Chapter XVII: Crumbling, Victoria's Times

Henrik, John and Ibsen (1828-1906), born in Sheehan, Norway, was an influential Norwegian playwright who is considered the founder of modern realist theatre.

Many of his plays were considered scandalous at the time, as Victorian family values and manners were social norms, and any perception that questioned or challenged that norm was considered immoral and abominable.

Ibsen's work shows the reality below this surface, which society at the time did not want to see.

Ibsen looked at the reality of life with a merciless eye and raised new moral questions, which led to the creation of modern drama.

Before him, the drama was always a moral educational drama, with its noble protagonist fighting against the forces of darkness. Every drama should have a "proper" ending, good people should have good endings, and immoral people should be punished.

Ibsen turned this template upside down, challenging the beliefs of the time and destroying the illusions of his audience.

Ibsen was born into a family of timber merchants in the small town of Sheehan, southern Norway.

His hometown is a small port on the Norwegian coast, which mainly exports timber.
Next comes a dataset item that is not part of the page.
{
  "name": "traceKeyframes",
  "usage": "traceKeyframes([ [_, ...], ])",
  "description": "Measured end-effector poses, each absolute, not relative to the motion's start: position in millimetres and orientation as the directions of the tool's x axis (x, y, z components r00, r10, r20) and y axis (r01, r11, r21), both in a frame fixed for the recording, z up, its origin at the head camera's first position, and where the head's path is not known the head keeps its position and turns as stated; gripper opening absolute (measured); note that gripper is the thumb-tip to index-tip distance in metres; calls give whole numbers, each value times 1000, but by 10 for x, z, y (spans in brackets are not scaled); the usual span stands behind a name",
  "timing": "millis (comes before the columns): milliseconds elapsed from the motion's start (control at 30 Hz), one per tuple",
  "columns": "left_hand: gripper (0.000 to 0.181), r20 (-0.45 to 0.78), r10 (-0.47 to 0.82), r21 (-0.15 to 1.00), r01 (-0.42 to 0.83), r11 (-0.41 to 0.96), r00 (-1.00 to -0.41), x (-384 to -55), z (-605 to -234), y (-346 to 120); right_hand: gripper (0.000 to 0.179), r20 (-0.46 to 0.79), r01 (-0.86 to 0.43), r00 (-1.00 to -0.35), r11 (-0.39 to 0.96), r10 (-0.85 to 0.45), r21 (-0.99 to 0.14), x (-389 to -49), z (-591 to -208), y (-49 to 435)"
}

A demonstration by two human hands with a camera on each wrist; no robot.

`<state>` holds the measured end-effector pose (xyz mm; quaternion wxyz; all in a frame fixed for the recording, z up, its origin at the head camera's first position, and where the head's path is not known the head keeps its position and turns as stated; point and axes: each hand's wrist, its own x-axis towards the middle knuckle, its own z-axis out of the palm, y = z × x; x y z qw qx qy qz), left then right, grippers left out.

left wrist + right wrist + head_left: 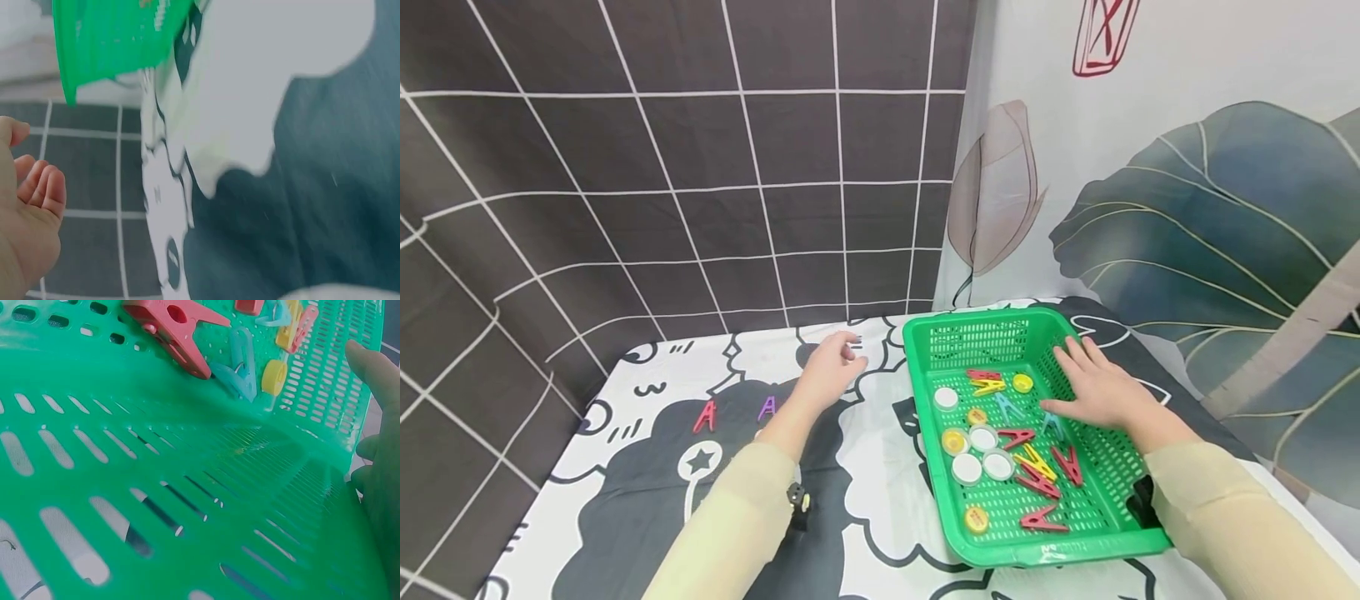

Soon after he was born, his family's situation began to deteriorate. His mother tried to find comfort in religion, while his father was in a state of depression.

The characters in Ibsen's works tend to resemble his parents, while his plots are often related to financial hardship.

Ibsen left his parents at the age of 15 and went to the small town of Grimstad at the age of 16 as an apprentice in a pharmacy and began writing plays.

As a young man, he was influenced by the bourgeois-democratic revolution in Europe. He participated in the Norwegian National Independence Movement.

In 1848, he began to write poems and plays, the first of which was the three-act poetic play Kati Lane.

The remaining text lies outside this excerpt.